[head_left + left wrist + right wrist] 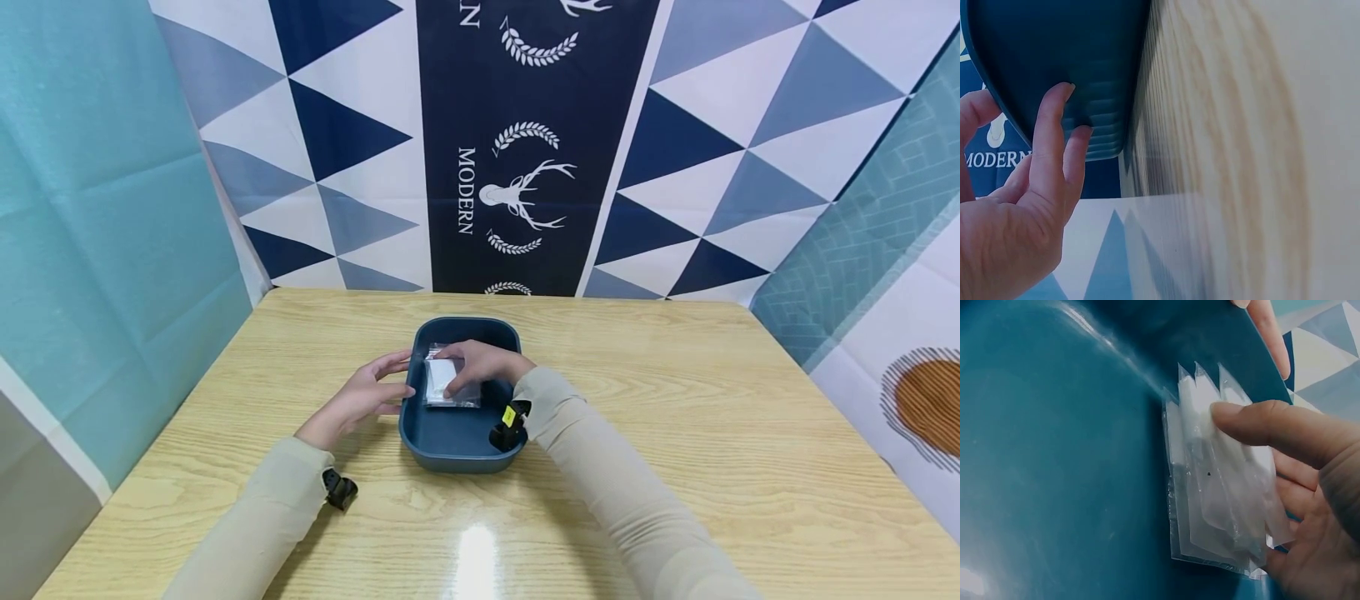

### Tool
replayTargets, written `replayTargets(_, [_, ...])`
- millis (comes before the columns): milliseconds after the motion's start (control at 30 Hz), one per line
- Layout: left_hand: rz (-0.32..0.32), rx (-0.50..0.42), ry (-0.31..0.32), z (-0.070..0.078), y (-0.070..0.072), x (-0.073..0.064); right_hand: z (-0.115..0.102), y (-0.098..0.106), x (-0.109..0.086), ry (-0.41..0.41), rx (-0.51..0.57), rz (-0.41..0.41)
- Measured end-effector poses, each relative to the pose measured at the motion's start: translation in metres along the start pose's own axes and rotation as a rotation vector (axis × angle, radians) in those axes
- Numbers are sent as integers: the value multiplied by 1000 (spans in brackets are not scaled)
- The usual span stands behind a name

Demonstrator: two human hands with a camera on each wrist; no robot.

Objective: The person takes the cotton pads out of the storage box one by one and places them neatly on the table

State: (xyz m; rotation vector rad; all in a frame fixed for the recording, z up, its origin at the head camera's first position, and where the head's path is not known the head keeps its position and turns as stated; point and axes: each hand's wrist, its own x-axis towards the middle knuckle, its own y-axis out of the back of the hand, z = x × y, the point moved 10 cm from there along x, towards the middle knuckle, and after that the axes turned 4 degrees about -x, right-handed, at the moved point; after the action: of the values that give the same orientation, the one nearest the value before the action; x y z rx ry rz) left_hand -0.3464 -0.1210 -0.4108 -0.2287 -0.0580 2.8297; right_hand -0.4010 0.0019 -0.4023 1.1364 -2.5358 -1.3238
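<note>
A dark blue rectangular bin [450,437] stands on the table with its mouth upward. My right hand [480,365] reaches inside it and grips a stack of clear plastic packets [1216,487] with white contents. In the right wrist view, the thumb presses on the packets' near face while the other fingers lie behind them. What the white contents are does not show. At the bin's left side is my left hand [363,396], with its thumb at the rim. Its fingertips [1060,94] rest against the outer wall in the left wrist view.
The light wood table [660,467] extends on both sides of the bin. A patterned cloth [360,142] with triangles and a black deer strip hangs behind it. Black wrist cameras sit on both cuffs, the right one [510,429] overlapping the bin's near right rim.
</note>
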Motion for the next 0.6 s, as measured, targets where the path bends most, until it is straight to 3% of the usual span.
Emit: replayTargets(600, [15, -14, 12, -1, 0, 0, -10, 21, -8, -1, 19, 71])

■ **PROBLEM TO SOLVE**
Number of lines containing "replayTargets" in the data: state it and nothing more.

■ **TASK ANSWER**
2